Para nedir? İlginç bir şekilde, iktisadi düşünce tarihi bunun bir hayli kafa karıştırıcı bir soru olduğunu gösterir, ve neyin iyi bir cevap olduğuna ilişkin yaygın inanışlar zaman içinde değişmiştir. Fakat bu kadar temel bir şeyin doğası hakkında kargaşaya düşmek garip değil mi? Bu, diyelim ki fizikçilerin enerjinin doğası hakkında kargaşaya düşmeleri gibi bir şey değildir. Şimdilik “para = altın” şeklindeki basit fikri dikkate alalım. Komedyen Mike Harding ilginç bir gözlem ortaya atmıştır [4]:

Altın, isim.: Dağıtımı göreli olarak kıt olan yumuşak, dövülebilir bir metal.
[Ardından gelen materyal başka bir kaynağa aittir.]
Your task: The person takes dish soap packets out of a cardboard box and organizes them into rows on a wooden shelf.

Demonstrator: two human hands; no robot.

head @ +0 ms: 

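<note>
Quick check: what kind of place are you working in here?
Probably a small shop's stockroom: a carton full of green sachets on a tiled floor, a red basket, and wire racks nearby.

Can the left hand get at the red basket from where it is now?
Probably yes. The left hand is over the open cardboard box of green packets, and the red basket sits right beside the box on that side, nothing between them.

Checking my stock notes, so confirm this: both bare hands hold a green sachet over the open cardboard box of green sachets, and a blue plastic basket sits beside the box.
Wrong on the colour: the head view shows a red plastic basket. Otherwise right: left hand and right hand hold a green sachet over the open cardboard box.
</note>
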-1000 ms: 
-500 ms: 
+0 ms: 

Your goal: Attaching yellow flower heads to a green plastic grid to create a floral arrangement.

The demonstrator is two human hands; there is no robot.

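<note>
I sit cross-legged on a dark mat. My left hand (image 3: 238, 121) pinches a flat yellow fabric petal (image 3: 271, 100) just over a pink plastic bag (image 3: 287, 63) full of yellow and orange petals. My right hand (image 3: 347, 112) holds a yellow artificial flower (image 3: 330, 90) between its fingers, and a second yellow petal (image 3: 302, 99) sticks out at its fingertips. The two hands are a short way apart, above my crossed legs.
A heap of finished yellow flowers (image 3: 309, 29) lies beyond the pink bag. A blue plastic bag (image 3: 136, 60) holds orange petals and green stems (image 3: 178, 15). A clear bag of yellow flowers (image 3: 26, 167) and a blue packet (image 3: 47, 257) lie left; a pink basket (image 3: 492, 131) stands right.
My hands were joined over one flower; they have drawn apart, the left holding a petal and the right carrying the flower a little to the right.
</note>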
Toprağın derinliklerine fakir insanlarca döşenmiştir ve daha sonra onlar tarafından zengin insanlara verilmiştir. Zengin insanlar, altın onlara hiçbir şey yapmamış olsa da, onu tekrar toprağa, büyük hapishanelerin içine gömmüşlerdir.

Burada, bir “para = X” durumu için arzu edilebilir birtakım özellikleri olan keyfi bir X’in seçilmesi ve bunun kolektif davranışımız üzerinde etkisinin olmaması söz konusu değildir. “Para = altın” eşitliğinin hemen ortaya çıkan bir sonucu, örneğin, Filipinler’de cıva ve siyanür ile çevrelerini zehirleyen veya insan çabasını çocukları için daha zehirli bir çevre üretmeye tahsis eden fakir köylülerin olmasıdır. Bu keskin bir “bağdaşmazlık” sorunu kokuyor. Bu durumda dönüp  “para = X”i bir tasarım sorunu olarak düşünmek mümkün olabilir mi? Burada neredeyse kendini ön süren bir fikir, ekosistem sağlığı ile temelden alâkalı olan bir şeyi X olarak almaktır; örneğin orman alanı, stabilleşmiş kumullar veya verimli üst toprak. Böyle bir düzenin, para arzını artırması gereken bir ekonomi üzerindeki sonuçları ne olabilir? Beklenmeyen yan etkilerin kolayca ortaya çıkabileceği ve kişinin âşık olduğu fikrin kusurlarına karşı kolayca körleşebileceği için burada dikkatli olmak şiddetle tavsiye edilmekle birlikte, cevabın doğrudan şu olduğu gözüküyor: Bu ancak insanlar daha fazla orman dikerse, toprak verimliliğini artırırsa ve sonuçta iyileştirme yönünde güçlü bir teşvik oluşursa mümkün olacaktır. (Şüphesiz bu fikirler çeşitli rötuşlara ihtiyaç duyacak ham bir ilk taslaktır.)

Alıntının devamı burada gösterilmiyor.